Contact Information:

John Trim/Kurt Fleury, Instructors

(701) 477-7862 Ext. 2939


Program Description

The program is comprehensive, industry developed, and locally recognized by employers in the construction, earthmoving, and excavation industries. TMCC’s HEO students are taught to operate heavy equipment through in- the-seat operation of many types of heavy equipment and through classroom instruction, which includes simulation learning on our state- of-the-art simulators. TMCC’s heavy equipment training program is designed to give a person the fundamental skills and knowledge needed to operate equipment such as bulldozers, backhoe/loaders, scrapers, and motor graders. In addition to operating heavy equipment, students will learn grade reading, laser levels, soils, safety, site layouts, and heavy equipment maintenance. Our completers become certified in OSHA 10, Hydrogen Sulfide Gas Safety, MSHA, as well as ND Flagger Training. They also participate in a Job Readiness course, which is designed to prepare students to get, keep and excel at a new job. The curriculum aligns with level 1-3- Heavy Equipment Operator professional from NCCER course materials.

Job Outlook

According to the Bureau of Labor Statistics: The median annual wage for construction equipment operators was $45,040 in May 2016. Overall employment of construction equipment operators is projected to grow 12 percent from 2016 to 2026, faster than the average for all occupations. Employment growth is expected to vary across the construction equipment operator occupations. Spending on infrastructure is expected to increase, resulting in many new positions over the next 10 years. Across the country, many roads, bridges, and water and sewer systems are in need of repair. In addition, population growth will require new infrastructure projects, such as roads and sewer lines, which are also expected to generate jobs.

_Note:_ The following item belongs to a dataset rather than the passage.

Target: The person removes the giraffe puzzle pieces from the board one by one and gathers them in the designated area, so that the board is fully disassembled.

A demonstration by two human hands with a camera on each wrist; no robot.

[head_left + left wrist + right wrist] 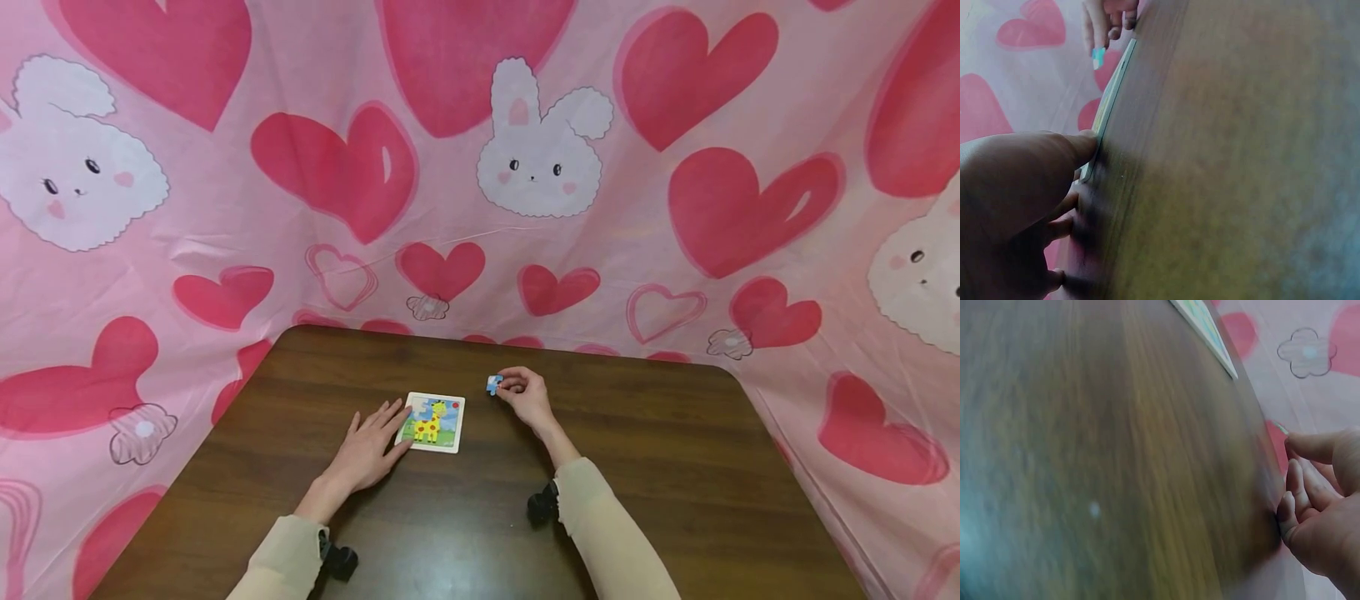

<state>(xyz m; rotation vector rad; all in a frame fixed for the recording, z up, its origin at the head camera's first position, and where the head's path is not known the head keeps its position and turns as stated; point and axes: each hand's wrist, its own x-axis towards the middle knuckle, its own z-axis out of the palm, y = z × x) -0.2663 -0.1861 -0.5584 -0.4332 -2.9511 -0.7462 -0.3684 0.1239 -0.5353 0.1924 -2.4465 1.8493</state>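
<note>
A small square jigsaw puzzle (444,439) with a white border and a yellow giraffe picture lies flat on the table. Its upper left part shows a pale gap where the picture is absent. My left hand (365,447) rests at the puzzle's left side, fingers spread, with thumb and fingertips touching its edge. To the right of the puzzle, my right hand (527,395) pinches a small blue and white puzzle piece (492,384) between thumb and fingers, apart from the board. In the right wrist view only a thin edge of the piece (1280,427) shows beyond the fingertips.
The dark brown wooden table (645,467) has rounded far corners. A pink cloth (465,217) with hearts and rabbit faces hangs behind it and along both sides. Black wrist cameras (542,505) sit at the cuffs of both beige sleeves.
</note>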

Pile-driver operators, the smallest of the three occupations in this profile, is projected to grow 15 percent from 2016 to 2026, much faster than the average for all occupations. However, because it is a small occupation, this growth will result in only about 500 new jobs over the 10- year period. Workers with the ability to operate multiple types of equipment should have the best job opportunities. In addition, employment opportunities should be best in metropolitan areas, where most large commercial and residential buildings are constructed, and in states that undertake large transportation-related projects. Because apprentices learn to operate a wider variety of machines than do other beginners, they usually have better job opportunities.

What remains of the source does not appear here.